WORK INSTRUCTION –
Please copy each line of the listing below in which the word "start" appears.

PROVIDED DATA –

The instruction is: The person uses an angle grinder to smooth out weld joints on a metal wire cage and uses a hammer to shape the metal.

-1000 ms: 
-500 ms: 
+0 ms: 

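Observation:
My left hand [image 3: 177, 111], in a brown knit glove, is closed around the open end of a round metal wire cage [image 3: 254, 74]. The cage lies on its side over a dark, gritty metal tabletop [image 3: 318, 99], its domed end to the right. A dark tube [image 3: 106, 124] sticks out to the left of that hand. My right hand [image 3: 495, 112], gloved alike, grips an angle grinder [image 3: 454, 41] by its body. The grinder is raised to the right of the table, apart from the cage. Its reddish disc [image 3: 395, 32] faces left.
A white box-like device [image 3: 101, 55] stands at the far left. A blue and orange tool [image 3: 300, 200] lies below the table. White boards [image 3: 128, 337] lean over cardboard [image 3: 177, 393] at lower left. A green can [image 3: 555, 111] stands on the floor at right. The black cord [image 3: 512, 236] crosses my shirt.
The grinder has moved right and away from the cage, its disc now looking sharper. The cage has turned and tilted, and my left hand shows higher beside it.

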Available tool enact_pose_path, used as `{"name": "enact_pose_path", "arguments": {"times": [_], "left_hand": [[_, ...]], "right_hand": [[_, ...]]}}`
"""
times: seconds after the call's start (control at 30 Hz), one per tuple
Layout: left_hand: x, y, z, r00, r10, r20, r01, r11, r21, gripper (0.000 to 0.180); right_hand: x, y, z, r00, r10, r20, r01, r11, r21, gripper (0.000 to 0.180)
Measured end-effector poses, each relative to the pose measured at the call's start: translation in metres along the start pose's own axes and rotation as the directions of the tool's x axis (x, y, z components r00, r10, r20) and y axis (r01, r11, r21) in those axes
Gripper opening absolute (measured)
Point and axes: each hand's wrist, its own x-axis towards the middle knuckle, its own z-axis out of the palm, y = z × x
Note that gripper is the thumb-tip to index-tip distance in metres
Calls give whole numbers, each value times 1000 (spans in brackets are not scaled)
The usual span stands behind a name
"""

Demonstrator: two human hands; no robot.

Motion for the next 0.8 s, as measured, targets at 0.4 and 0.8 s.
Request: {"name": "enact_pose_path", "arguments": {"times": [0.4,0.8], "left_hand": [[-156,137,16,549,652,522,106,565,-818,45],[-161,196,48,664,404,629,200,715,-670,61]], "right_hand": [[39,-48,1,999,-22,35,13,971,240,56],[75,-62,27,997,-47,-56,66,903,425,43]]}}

RESULT OF THIS EXERCISE –
times: seconds after the call's start (control at 30 Hz), one per tuple
Measured end-effector poses, each relative to the pose measured at the call's start: translation in metres along the start pose's own axes and rotation as the directions of the tool's x axis (x, y, z components r00, r10, r20) and y axis (r01, r11, r21) in those axes

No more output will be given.